Il existe de nombreuses théories sur les raisons invoquées au sujet de la « chute » de l’Empire romain d’Occident; déclin dont le concept même, est remis en cause aujourd’hui. Et si pour certains historiens, l’événement du sac de Rome par Alaric en 410 est annonciateur de la ruine de Rome, l’on retient traditionnellement le 4 septembre 476, date de l’abdication de Romulus Augustule,  pour marquer la fin de l’Empire.
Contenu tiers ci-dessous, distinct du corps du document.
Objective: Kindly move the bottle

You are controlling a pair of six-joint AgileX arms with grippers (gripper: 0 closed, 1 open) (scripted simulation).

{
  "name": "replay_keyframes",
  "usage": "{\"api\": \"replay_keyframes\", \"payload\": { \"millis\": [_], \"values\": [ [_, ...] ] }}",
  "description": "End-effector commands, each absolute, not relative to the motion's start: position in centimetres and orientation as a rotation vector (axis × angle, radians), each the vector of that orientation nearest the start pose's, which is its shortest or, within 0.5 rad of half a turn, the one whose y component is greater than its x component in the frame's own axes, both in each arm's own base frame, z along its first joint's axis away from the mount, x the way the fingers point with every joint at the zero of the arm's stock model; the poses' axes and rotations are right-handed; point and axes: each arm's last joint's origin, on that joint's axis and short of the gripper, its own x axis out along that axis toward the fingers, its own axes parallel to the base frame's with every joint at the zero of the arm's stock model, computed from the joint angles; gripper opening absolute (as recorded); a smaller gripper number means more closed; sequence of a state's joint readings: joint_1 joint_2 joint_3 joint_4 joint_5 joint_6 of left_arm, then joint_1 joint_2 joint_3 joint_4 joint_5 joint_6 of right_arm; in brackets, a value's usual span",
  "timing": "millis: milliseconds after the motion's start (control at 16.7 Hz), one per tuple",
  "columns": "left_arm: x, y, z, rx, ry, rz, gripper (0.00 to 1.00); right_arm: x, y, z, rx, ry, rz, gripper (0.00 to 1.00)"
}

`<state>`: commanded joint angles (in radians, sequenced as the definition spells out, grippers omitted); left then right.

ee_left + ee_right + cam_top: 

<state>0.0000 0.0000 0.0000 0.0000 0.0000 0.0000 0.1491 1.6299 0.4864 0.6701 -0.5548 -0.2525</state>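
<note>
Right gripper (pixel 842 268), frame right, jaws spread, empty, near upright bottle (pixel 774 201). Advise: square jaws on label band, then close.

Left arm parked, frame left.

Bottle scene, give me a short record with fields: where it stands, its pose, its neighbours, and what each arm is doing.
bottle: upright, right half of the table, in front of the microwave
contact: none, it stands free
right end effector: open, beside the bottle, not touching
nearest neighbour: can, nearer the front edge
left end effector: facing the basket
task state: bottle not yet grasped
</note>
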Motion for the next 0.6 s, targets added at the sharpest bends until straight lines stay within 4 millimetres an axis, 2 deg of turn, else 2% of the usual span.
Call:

Il est difficile de distinguer de manière tranchée les causes internes et  externes de la chute de l’Empire romain d’Occident, et différents point de vue sont avancés en ce sens.  Si les anciennes théories (Végèce, Ve siècle) sont en faveur d’un déclin au contact des royaumes dits barbares; ou encore, fruit d’une « conséquence naturelle et inévitable à une grandeur démesurée » (Gibbon, XVIIIe siècle); la réflexion contemporaine tend vers une explication qui identifie une série d’événements contingents, ayant programmé une « chute » inéluctable.

Les « invasions barbares »

Les peuples qui se trouvaient à l’extérieur de l’Empire romain, étaient appelés barbares (du grec barbaros, qui signifie étranger), et la chute de ce dernier fut longtemps imputé, et véhiculé par l’inconscient collectif, au simple fait de leurs migrations et incursions. A ce sujet, l’Historien Walter Goffart précise dans son ouvrage « Barbarians Et les Romains » que l’empire n’a pas fait l’objet d’une guerre de conquête et que « l’implantation des Barbares dans le monde romain a été, avant tout, le fruit d’un processus qui a vu les élites locales trouver avec de nouveaux peuples des accommodements, parce que ceux-ci leur ont paru plus à même de leur assurer la tranquille possession de leurs biens qu’un Etat lointain et impuissant ».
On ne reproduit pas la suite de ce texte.